What the task requires -> From the listing below, set down exactly the lines between the one holding "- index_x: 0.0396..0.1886" and the one holding "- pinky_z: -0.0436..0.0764", inclusive. No other line is wanted.

Stored data ->
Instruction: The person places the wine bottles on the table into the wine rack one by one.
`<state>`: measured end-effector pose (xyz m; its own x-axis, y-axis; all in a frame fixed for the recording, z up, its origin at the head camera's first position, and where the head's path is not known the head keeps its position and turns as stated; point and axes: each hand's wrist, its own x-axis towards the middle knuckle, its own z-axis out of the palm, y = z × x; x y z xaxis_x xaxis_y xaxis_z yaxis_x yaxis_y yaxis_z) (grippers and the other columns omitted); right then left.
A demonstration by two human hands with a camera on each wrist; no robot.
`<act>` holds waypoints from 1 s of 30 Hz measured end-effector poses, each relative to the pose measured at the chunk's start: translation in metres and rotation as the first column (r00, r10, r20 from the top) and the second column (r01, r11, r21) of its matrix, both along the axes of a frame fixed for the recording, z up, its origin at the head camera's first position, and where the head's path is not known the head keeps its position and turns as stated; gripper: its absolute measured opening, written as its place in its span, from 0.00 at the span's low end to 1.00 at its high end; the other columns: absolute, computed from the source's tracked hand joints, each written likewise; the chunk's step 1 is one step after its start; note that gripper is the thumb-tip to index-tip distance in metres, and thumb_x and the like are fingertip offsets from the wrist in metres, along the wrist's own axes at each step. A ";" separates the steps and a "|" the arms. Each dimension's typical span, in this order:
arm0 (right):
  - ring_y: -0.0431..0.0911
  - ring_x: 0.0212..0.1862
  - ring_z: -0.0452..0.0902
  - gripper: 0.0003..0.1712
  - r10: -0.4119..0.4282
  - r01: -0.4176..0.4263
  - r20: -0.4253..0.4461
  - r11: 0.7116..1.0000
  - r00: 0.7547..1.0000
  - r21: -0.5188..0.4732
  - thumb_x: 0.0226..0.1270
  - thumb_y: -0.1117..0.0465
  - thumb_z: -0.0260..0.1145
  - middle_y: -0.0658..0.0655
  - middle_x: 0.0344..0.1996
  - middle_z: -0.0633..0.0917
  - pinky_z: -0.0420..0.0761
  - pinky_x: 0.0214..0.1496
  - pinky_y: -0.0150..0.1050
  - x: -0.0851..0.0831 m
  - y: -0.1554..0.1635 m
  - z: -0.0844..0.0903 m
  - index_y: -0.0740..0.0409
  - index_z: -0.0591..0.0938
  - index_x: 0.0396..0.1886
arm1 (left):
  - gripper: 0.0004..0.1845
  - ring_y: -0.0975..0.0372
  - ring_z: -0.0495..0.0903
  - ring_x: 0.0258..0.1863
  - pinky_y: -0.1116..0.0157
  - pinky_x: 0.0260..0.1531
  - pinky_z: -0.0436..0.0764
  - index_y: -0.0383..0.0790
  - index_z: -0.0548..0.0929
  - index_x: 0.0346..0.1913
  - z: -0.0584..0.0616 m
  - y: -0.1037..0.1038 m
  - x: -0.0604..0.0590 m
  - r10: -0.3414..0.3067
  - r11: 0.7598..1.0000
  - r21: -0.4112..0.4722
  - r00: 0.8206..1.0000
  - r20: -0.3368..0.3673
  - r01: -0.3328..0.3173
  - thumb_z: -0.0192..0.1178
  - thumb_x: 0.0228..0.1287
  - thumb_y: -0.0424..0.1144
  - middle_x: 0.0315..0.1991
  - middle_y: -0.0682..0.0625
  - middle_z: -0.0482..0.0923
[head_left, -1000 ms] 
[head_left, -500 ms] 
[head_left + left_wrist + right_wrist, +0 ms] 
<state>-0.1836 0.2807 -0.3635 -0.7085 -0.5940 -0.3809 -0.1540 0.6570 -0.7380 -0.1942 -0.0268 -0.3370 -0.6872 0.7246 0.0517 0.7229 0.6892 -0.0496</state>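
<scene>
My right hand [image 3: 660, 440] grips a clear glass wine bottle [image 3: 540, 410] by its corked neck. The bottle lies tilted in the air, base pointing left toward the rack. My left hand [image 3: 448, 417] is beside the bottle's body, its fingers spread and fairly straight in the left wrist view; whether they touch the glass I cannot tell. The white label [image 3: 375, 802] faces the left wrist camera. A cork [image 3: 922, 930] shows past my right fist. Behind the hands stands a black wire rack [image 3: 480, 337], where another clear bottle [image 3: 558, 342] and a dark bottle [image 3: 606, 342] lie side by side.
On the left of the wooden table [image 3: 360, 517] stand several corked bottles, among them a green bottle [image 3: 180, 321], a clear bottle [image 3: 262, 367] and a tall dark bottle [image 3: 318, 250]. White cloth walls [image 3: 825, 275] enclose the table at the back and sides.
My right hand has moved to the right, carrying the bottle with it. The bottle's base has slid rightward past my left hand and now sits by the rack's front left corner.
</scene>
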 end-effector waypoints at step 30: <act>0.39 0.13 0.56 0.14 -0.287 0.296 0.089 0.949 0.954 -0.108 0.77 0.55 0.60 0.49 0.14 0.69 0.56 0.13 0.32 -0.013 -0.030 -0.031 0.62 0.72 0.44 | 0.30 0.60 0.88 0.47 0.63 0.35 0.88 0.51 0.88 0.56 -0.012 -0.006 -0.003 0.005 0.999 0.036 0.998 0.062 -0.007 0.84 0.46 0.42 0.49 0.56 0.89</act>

Result ->
  - index_x: 0.0396..0.1886
arm1 (left):
  - gripper: 0.0004..0.1845
  - ring_y: -0.0975..0.0372
  - ring_z: -0.0495..0.0903
  - ring_x: 0.0258..0.1863
  - pinky_y: -0.1116..0.0157
  - pinky_x: 0.0260..0.1531
  - pinky_z: -0.0436..0.0764

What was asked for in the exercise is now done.